Wednesday, 18 May 2011

Sutton Tech.




It's a very different show in Hackney. We're inside for one thing and the space is, of course, much more contained. With this new intimacy comes a need for a greater precision. The booming rhetoric of Ham is replaced by a softer tone and subtler delivery.


We took our time preparing each of the four rooms we're going to use in order. Sub-teams followed strict instructions on handling the house's furniture whilst Stu and Paul carefully rigged the lights on stands. Floors are particularly fragile here, and for a while the uneven surface of the cellar, where some of The Wife of Bath will be performed, looked to derail our staging. Tina though magically found away of carpeting sections with brick patterned canvass, which proved just about acceptable to the house's custodians.

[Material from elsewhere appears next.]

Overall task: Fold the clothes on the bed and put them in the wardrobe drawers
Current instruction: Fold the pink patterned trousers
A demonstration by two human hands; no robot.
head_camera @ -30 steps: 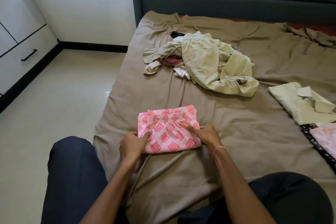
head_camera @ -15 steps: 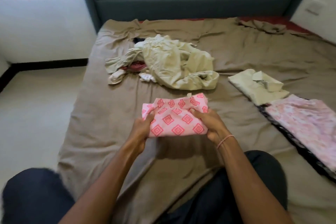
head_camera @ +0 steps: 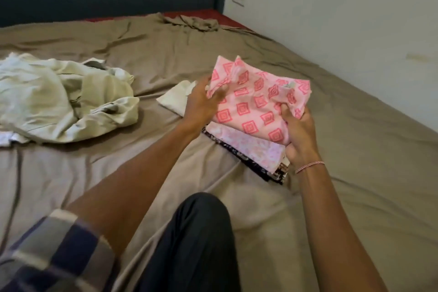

In performance here the audience will be split into three groups and carousel round the stories in turn, returning to the courtyard in between times for the whole company work. Logistically it's problematic as The Wife of Bath is two minutes shorter than The Miller's Tale, which in turn is two minutes shorter than The Knight's Tale - but with some staged delays and confusions we're finding ways to approximately get the whole audience back into the courtyard simultaneously so that the show keeps moving.


For all the attention and care needed to make the piece work in such a precious environment, the company stayed light and playful, finding new exits and entrances, appearing from windows, side rooms and from under tables.


Van loaded we were out and on the Silverlink back to Richmond by 10.30pm.